Look in the material below for the line holding "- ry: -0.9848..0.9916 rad". Set it down exactly, with each later line up to and including the line holding "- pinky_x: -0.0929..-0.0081".

(Task material begins)

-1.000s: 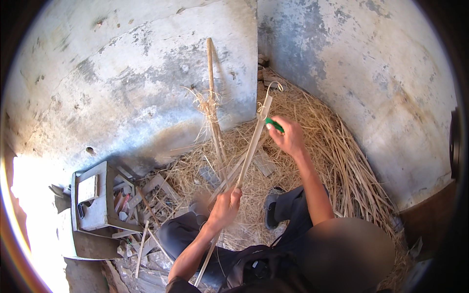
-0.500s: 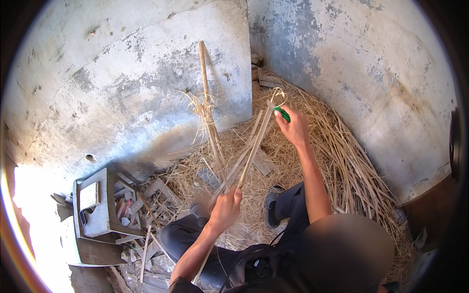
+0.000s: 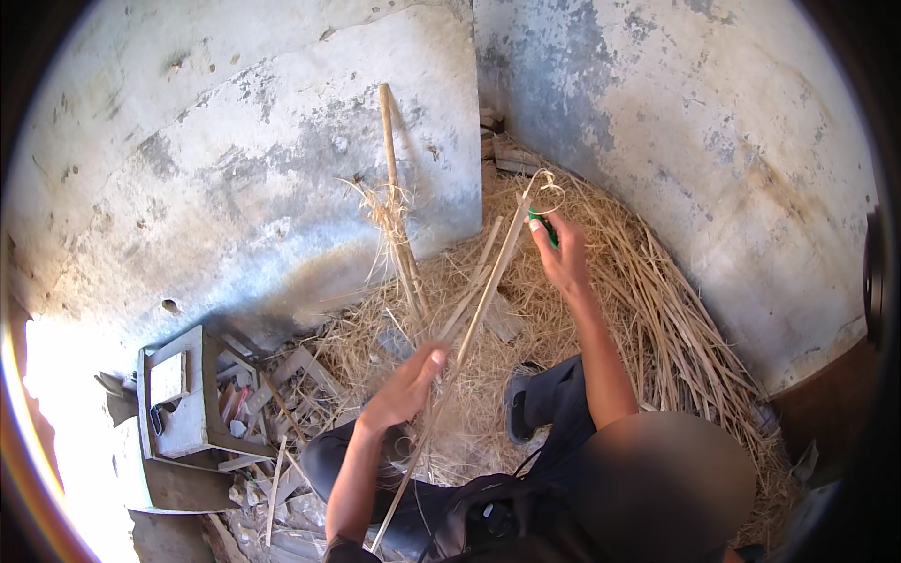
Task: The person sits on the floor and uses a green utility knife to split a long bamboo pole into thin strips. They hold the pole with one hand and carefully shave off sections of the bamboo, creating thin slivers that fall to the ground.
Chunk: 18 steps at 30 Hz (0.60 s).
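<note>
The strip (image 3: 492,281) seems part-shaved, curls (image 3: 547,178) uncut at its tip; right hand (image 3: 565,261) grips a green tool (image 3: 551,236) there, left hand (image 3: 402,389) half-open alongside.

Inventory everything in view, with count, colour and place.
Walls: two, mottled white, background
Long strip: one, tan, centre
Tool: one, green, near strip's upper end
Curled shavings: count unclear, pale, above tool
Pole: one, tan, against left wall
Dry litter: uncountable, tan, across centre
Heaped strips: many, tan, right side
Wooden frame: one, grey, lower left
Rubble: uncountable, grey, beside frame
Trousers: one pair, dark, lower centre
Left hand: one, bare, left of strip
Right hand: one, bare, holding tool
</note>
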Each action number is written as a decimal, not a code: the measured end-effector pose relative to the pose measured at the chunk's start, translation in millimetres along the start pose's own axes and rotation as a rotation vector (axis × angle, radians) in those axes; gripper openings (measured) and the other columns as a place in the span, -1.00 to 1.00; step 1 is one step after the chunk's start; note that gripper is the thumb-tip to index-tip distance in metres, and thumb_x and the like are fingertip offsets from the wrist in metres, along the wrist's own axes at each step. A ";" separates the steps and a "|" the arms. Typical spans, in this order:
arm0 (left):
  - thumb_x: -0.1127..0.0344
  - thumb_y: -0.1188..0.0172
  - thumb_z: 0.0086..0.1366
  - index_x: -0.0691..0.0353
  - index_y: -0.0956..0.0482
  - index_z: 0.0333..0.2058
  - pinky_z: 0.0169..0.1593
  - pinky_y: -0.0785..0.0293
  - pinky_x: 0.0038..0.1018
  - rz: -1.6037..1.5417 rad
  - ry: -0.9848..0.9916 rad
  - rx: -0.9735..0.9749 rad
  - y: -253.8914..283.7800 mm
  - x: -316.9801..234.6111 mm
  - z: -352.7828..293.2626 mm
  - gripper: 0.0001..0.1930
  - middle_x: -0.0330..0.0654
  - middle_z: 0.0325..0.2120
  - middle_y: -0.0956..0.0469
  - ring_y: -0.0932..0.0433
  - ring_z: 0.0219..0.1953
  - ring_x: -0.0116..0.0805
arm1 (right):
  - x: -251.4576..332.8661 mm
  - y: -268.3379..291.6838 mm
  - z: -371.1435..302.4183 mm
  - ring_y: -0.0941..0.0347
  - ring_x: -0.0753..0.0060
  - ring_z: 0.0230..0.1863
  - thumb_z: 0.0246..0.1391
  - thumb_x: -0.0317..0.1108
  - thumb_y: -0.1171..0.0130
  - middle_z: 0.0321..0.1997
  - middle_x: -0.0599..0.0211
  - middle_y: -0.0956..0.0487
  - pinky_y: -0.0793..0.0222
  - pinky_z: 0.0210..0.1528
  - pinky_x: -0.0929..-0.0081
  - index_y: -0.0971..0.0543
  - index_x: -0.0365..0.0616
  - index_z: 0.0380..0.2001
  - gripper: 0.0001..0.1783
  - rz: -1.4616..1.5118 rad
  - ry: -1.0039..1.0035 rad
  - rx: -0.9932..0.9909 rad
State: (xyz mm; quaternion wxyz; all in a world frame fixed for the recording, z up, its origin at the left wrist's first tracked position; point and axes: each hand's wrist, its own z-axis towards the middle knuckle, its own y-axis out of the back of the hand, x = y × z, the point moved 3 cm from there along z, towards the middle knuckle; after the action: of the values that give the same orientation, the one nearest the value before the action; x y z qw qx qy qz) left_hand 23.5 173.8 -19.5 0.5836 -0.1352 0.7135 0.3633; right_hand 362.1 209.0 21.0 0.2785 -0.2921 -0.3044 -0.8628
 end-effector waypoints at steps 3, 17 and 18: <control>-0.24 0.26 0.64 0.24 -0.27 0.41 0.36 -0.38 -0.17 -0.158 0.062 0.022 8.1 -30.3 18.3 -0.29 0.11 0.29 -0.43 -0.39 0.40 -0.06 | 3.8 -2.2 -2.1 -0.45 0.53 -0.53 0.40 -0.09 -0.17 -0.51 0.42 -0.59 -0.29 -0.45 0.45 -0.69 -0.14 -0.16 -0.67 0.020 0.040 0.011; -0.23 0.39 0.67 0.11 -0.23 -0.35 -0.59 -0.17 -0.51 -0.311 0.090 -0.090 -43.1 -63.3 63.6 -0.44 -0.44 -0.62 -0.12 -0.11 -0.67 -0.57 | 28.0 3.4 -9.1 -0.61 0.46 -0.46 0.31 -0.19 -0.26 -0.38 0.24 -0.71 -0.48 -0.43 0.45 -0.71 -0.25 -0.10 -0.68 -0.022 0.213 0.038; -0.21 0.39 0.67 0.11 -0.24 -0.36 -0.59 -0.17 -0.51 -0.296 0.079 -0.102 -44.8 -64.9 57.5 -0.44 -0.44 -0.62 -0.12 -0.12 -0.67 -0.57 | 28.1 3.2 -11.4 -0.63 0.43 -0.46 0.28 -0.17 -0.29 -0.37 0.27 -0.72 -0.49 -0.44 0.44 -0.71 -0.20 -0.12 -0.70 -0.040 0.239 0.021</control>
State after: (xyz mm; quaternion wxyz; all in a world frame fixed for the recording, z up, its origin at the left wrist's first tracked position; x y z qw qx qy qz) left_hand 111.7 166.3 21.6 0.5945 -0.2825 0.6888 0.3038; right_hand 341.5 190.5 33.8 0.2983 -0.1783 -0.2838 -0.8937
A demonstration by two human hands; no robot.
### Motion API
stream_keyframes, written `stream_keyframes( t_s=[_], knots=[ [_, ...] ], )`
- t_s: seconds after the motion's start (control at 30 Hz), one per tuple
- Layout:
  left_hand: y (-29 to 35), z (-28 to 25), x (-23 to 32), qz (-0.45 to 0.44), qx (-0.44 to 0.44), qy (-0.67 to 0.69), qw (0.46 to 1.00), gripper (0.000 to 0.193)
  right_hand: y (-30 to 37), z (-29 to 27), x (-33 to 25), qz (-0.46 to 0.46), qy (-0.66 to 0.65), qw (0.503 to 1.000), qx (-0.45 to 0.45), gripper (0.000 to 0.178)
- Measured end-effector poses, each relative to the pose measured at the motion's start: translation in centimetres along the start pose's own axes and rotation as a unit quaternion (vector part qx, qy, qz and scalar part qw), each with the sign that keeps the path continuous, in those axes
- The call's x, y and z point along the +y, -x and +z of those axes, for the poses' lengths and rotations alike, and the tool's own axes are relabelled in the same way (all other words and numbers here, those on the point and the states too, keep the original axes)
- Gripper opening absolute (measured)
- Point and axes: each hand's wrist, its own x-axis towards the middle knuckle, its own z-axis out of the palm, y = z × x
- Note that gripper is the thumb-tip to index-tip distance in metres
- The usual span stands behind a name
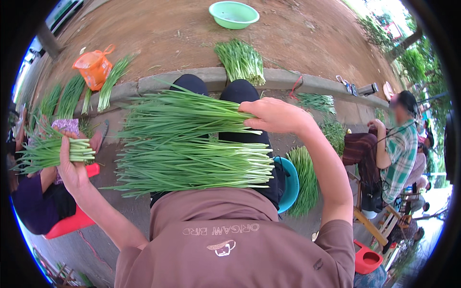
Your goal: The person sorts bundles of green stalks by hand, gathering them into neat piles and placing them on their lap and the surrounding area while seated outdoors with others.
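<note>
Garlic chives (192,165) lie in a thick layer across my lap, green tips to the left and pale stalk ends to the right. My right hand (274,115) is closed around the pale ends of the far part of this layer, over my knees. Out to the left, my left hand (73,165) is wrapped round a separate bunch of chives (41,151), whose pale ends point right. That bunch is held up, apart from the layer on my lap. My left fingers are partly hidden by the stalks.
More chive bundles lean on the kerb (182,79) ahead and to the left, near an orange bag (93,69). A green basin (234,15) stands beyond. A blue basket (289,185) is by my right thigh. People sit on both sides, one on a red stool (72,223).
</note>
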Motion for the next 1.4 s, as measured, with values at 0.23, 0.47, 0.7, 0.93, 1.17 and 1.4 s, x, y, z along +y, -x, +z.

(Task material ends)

* _Result of this exercise_
  - ry: -0.9848..0.9916 rad
  - rx: -0.9735..0.9749 rad
  - y: -253.8914..283.7800 mm
  - x: -316.9801..234.6111 mm
  - z: -352.7828..293.2626 mm
  - gripper: 0.0001..0.1930
  - middle_x: -0.0330..0.0654
  - middle_z: 0.0325..0.2120
  - middle_y: -0.0956..0.0469
  - ring_y: -0.0932..0.0433
  - ring_z: 0.0219..0.1953
  - ring_x: -0.0116..0.0805
arm1 (right):
  - x: -251.4576..332.8661 mm
  - y: -268.3379..291.6838 mm
  - z: -371.1435..302.4183 mm
  - ring_y: -0.0941..0.0347
  - ring_x: -0.0753..0.0060
  - ring_z: 0.0230..0.1863
  - thumb_z: 0.0246..0.1391
  - thumb_x: -0.0317..0.1108
  - thumb_y: -0.1171..0.0130
  - middle_z: 0.0321..0.1997
  - middle_x: -0.0599..0.0211
  - middle_y: -0.0956..0.0487
  - pinky_y: -0.0793..0.0222
  - pinky_z: 0.0210..0.1528
  - pinky_x: -0.0929..-0.0081

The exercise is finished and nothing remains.